▶ How to complete this task:
Leaving out all pictures, return the records word for word.

(Stored dataset items)
____
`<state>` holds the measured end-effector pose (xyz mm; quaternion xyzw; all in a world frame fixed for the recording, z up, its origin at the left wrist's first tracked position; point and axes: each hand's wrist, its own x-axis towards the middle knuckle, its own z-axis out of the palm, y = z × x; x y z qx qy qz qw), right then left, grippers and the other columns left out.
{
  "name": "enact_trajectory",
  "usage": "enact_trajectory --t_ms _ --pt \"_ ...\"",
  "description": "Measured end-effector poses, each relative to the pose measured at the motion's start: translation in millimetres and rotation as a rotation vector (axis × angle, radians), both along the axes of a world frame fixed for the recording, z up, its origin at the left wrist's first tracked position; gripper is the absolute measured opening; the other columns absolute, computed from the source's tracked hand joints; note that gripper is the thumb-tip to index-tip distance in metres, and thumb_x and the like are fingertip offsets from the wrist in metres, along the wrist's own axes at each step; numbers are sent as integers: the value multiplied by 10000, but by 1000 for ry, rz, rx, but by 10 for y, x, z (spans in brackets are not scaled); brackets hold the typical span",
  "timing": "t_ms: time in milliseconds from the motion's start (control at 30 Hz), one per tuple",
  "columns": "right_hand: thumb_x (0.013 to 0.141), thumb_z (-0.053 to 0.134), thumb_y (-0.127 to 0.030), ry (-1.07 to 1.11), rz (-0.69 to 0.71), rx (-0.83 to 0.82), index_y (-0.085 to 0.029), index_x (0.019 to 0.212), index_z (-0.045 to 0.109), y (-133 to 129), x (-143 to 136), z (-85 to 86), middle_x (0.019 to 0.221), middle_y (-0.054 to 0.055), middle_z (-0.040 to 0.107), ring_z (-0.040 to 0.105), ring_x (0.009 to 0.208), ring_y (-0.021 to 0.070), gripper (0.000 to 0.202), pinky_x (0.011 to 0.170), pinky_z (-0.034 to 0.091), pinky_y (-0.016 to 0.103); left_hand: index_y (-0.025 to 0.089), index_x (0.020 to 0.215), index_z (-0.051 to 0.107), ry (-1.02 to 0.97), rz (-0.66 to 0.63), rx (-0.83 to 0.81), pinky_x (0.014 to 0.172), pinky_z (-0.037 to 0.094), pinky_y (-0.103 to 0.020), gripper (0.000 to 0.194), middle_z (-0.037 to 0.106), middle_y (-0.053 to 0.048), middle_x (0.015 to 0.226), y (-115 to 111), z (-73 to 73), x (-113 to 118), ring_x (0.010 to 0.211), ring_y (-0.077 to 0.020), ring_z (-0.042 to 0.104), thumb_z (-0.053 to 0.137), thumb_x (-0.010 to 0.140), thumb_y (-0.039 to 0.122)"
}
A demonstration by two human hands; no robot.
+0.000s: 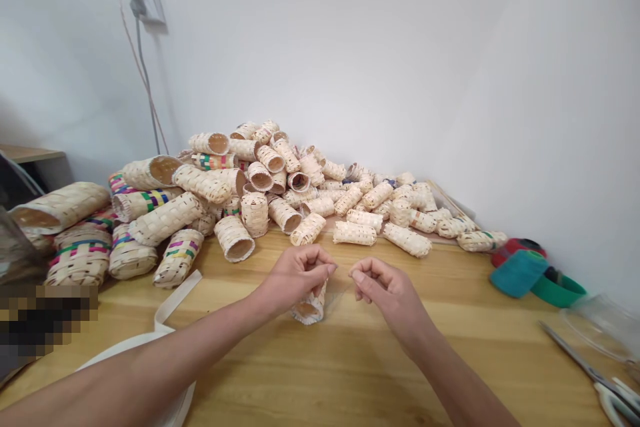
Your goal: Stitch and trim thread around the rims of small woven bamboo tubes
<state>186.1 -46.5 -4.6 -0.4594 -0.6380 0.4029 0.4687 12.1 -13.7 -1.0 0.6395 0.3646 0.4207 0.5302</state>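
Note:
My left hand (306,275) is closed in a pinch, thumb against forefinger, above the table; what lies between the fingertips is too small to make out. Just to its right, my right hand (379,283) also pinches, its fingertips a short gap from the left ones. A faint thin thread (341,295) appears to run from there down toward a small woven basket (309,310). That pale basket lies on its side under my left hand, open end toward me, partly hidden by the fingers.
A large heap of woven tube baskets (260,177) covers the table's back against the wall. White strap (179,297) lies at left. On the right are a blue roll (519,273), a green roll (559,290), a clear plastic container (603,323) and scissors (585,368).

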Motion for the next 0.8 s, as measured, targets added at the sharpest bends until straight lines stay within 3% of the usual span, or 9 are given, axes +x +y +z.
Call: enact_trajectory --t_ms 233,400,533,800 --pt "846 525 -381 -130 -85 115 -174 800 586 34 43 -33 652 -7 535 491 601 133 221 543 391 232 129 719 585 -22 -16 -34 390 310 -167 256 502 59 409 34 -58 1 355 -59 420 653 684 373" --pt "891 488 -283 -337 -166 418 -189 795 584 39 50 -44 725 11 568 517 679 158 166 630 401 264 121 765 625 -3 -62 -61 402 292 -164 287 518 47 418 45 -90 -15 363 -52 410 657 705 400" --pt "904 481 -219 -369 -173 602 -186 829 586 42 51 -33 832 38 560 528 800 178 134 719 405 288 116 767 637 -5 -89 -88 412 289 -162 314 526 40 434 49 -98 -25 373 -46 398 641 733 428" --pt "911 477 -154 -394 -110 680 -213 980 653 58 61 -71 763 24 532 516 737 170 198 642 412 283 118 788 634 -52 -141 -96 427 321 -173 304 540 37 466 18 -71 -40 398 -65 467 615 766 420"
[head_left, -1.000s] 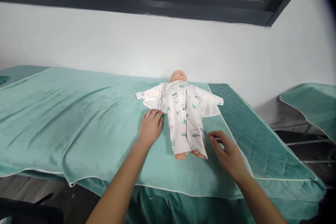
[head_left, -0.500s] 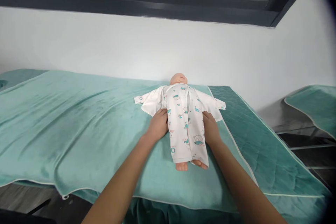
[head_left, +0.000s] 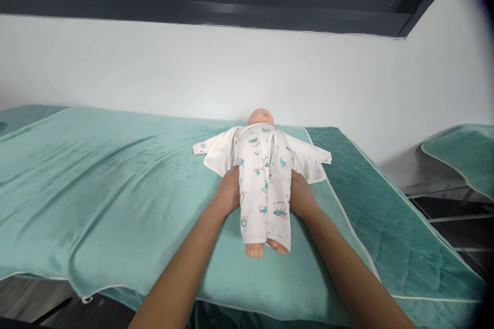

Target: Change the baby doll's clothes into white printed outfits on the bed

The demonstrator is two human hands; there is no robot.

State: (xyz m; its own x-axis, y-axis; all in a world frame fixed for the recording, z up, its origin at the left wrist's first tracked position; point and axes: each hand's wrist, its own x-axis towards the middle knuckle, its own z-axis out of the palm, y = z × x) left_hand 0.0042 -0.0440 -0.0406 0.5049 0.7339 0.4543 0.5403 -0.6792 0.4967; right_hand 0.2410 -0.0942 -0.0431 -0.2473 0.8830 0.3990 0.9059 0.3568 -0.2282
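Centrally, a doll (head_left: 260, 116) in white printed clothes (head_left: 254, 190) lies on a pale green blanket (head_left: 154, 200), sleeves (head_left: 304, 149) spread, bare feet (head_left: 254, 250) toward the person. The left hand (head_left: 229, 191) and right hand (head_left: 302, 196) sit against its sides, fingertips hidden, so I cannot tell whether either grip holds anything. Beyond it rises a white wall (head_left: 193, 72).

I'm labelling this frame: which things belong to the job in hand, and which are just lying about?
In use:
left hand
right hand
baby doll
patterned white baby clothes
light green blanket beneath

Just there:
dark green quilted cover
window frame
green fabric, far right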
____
▶ Result of the task:
`<state>` holds the measured end-effector pose (xyz mm; quaternion xyzw; all in a world frame fixed for the recording, z up, its origin at the left wrist's first tracked position; point and axes: each hand's wrist, its own x-axis towards the middle knuckle, its own z-axis out of the palm, y = z × x; x y z qx qy qz qw), right then left, grippers and the other columns left out.
{
  "name": "enact_trajectory",
  "usage": "enact_trajectory --t_ms _ --pt \"_ ...\"",
  "description": "Measured end-effector poses, each relative to the pose measured at the motion's start: translation in millimetres and rotation as a rotation vector (axis × angle, radians), both along the axes of a world frame fixed for the recording, z up, its origin at the left wrist's first tracked position; gripper is the absolute measured opening; the other columns absolute, computed from the source's tracked hand joints; note that gripper is the thumb-tip to index-tip distance in metres, and thumb_x and the like are fingertip offsets from the wrist in metres, along the wrist's own axes at each step; numbers are sent as integers: the value multiplied by 10000, but by 1000 for ry, rz, rx, but by 10 for y, x, z (spans in brackets are not scaled); brackets hold the typical span",
  "timing": "t_ms: time in milliseconds from the motion's start (control at 30 Hz), one per tuple",
  "columns": "right_hand: thumb_x (0.013 to 0.141), thumb_z (-0.053 to 0.134), thumb_y (-0.127 to 0.030), ry (-1.07 to 1.11), rz (-0.69 to 0.71), rx (-0.83 to 0.82), index_y (-0.085 to 0.029), index_x (0.019 to 0.212), index_z (-0.045 to 0.109), y (-133 to 129), x (-143 to 136), z (-85 to 86), middle_x (0.019 to 0.221), middle_y (-0.054 to 0.055), middle_z (-0.040 to 0.107), ring_z (-0.040 to 0.105), ring_x (0.009 to 0.208), ring_y (-0.021 to 0.070), gripper (0.000 to 0.202), pinky_x (0.011 to 0.170), pinky_z (-0.034 to 0.091), pinky_y (-0.016 to 0.103); left_hand: index_y (-0.025 to 0.089), index_x (0.020 to 0.215), index_z (-0.051 to 0.107), ry (-1.02 to 0.97), rz (-0.66 to 0.63), rx (-0.83 to 0.81), pinky_x (0.014 to 0.172), pinky_z (-0.037 to 0.094), pinky_y (-0.103 to 0.020), gripper (0.000 to 0.194), middle_z (-0.037 to 0.106), middle_y (-0.053 to 0.048), middle_x (0.015 to 0.226), y (-115 to 111), z (-73 to 73), x (-113 to 118), ring_x (0.010 to 0.211), ring_y (-0.077 to 0.020), ring_z (-0.042 to 0.104), thumb_z (-0.053 to 0.137), thumb_x (-0.010 to 0.140), thumb_y (-0.039 to 0.122)"
}
A demonstration by two human hands; no robot.
+0.000s: 
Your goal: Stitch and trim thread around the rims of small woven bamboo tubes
<state>186.1 -46.5 -4.6 -0.4594 -0.6380 0.4029 0.4687 12.1 -13.7 -1.0 0.6395 0.3646 0.4207 0.5302</state>
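Note:
My left hand (306,275) is closed in a pinch, thumb against forefinger, above the table; what lies between the fingertips is too small to make out. Just to its right, my right hand (379,283) also pinches, its fingertips a short gap from the left ones. A faint thin thread (341,295) appears to run from there down toward a small woven basket (309,310). That pale basket lies on its side under my left hand, open end toward me, partly hidden by the fingers.
A large heap of woven tube baskets (260,177) covers the table's back against the wall. White strap (179,297) lies at left. On the right are a blue roll (519,273), a green roll (559,290), a clear plastic container (603,323) and scissors (585,368).
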
Motion for the next 0.8 s, as measured, targets added at the sharpest bends until straight lines stay within 3% of the usual span, or 9 are given, axes +x +y +z.
Call: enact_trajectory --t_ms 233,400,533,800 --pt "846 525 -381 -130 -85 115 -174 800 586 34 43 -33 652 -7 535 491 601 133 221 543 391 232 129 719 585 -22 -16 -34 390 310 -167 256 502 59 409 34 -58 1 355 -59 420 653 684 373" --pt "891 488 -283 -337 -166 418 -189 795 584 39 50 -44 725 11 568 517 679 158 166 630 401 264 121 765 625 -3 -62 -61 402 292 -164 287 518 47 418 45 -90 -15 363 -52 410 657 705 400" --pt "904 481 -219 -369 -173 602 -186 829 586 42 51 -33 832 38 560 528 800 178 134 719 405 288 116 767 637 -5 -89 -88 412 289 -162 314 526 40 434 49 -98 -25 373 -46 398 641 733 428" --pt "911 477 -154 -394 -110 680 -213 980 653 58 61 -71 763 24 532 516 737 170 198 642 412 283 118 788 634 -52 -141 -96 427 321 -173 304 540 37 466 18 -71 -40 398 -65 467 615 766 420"
[head_left, -1.000s] 
[head_left, -0.500s] 
[head_left, +0.000s] 

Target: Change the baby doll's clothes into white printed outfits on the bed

The demonstrator is two human hands; there is no robot.

State: (xyz m; its own x-axis, y-axis; all in a world frame fixed for the recording, z up, its origin at the left wrist's first tracked position; point and axes: each hand's wrist, its own x-axis towards the middle knuckle, its own z-axis out of the palm, y = z × x) left_hand 0.0042 -0.0440 -0.0406 0.5049 0.7339 0.4543 0.5403 -0.6792 0.4967; right_hand 0.2410 -0.0942 -0.0431 -0.2473 0.8830 0.3990 0.9059 0.3568 -0.2282
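Centrally, a doll (head_left: 260, 116) in white printed clothes (head_left: 254, 190) lies on a pale green blanket (head_left: 154, 200), sleeves (head_left: 304, 149) spread, bare feet (head_left: 254, 250) toward the person. The left hand (head_left: 229, 191) and right hand (head_left: 302, 196) sit against its sides, fingertips hidden, so I cannot tell whether either grip holds anything. Beyond it rises a white wall (head_left: 193, 72).

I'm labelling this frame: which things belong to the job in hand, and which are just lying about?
In use:
left hand
right hand
baby doll
patterned white baby clothes
light green blanket beneath

Just there:
dark green quilted cover
window frame
green fabric, far right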

This response is done.